Friday, August 11, 3:00 pm, Veterans for Peace (VFP) meet at Monterey Peace & Justice Center, 1364 Fremont Blvd., Seaside.  All veterans and their supporters are welcome. (2nd Friday of every month.)

Sunday, August 13 (replacing the usual July meeting) 2:00 – 4:00 pm, Peace Coalition of Monterey County (PCMC) Steering Committee meets at the Monterey Peace and Justice Center, 1364 Fremont Blvd., Seaside.  Members of the public who have ideas or suggestions for the Peace Coalition are welcome to come to the first part of the meeting to make their presentations.  Proposals for the Peace Coalition may also be made through the representative of any of the member organizations.  Groups who want to join the coalition should contact one of the co-chairs and fill out an application before the meeting: Deborah Warcken <dwarcken@comcast.net>.

Monday, August 14, 6:30 – 8:00 pm.  English as a Second Language taught by a student from MIIS every Monday and Wednesday evening, 6:30 – 8:00, ending the week of August 21.  Monterey Peace and Justice Center, 1364 Fremont Blvd., Seaside.

Wednesday, August 16, 6:30 – 8:00 pm.  English as a Second Language taught by a student from MIIS every Monday and Wednesday evening, 6:30 – 8:00, ending the week of August 21.  Monterey Peace and Justice Center, 1364 Fremont Blvd., Seaside.

Thursday, August 17, 6:30 – 8:30 pm,
Safe Ag Safe Schools.  Help protect children and teachers from pesticide exposure at Monterey County schools.
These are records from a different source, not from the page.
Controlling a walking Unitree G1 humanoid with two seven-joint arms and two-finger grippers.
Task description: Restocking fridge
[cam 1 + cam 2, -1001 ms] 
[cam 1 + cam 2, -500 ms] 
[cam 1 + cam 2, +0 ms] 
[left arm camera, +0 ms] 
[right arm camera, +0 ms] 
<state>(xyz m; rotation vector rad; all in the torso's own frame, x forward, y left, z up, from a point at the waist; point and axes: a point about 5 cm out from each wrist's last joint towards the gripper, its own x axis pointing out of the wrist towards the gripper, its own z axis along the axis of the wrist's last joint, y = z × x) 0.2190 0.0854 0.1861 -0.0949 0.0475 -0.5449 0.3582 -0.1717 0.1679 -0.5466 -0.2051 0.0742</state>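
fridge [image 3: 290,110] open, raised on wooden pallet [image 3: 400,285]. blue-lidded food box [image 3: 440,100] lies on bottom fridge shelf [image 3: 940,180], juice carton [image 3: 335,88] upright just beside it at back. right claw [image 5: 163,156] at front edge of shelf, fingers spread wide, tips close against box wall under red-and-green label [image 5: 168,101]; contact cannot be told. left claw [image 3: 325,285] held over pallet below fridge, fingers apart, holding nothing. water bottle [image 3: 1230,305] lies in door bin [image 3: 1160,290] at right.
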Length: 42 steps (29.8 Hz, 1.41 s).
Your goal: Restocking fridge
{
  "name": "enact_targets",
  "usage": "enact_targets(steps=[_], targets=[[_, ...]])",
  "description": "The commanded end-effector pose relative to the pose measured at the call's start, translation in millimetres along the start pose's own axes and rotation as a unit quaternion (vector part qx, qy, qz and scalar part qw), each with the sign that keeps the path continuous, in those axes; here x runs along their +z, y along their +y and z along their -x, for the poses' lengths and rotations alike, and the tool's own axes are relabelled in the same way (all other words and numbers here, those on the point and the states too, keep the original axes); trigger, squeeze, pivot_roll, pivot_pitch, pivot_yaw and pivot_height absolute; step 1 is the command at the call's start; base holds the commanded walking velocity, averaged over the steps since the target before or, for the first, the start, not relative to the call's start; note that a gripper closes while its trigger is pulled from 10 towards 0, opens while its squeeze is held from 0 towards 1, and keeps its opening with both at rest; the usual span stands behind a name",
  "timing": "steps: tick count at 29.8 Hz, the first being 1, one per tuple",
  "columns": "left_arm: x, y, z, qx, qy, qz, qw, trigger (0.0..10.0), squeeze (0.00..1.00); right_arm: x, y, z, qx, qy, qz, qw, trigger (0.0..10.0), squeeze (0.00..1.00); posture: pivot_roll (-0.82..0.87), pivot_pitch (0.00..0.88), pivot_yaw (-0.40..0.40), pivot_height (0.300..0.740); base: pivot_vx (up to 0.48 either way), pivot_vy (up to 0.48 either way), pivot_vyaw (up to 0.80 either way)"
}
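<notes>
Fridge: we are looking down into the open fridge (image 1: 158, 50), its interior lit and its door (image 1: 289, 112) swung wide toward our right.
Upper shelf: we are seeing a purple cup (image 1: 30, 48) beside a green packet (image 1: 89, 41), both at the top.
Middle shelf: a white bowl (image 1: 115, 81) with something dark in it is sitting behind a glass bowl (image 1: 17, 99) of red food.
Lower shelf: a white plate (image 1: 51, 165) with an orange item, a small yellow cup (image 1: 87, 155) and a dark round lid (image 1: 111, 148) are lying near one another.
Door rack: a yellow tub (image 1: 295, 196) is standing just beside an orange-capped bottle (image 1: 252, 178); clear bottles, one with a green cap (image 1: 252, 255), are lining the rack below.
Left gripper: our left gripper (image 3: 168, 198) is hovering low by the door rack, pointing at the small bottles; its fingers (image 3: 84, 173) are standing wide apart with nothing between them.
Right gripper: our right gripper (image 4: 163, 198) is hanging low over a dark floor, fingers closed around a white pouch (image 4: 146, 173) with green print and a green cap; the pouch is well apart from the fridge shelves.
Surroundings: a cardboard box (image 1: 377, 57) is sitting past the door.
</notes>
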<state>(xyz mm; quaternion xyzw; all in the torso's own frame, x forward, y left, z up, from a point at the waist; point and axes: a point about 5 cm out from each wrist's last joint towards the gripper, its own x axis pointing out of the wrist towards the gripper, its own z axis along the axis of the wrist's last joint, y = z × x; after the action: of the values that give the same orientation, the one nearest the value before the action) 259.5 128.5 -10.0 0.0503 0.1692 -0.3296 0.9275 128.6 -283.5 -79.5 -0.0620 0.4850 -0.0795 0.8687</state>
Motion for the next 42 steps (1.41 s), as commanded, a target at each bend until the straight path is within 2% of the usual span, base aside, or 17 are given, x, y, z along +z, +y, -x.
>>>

Join in the Salinas branch meeting of Safe Ag Safe Schools (SASS) every third Thursday at the MBCLC office, 931 E Market St., Salinas
Lucia Calderon 408-728-5661  

Thursday, August 17, 7:00 -9:00 pm, A Call to End Racism, A dramatic book presentation & book signing with LaVerne McLeod – author, Purple Feather Press – publisher.  Unitarian Universalist Church of the Monterey Peninsula, 490 Aguajito Road, Carmel.  Off Highway One, exit 399A.  Free and open to the public.  Donations accepted but not required (to defray author expenses.)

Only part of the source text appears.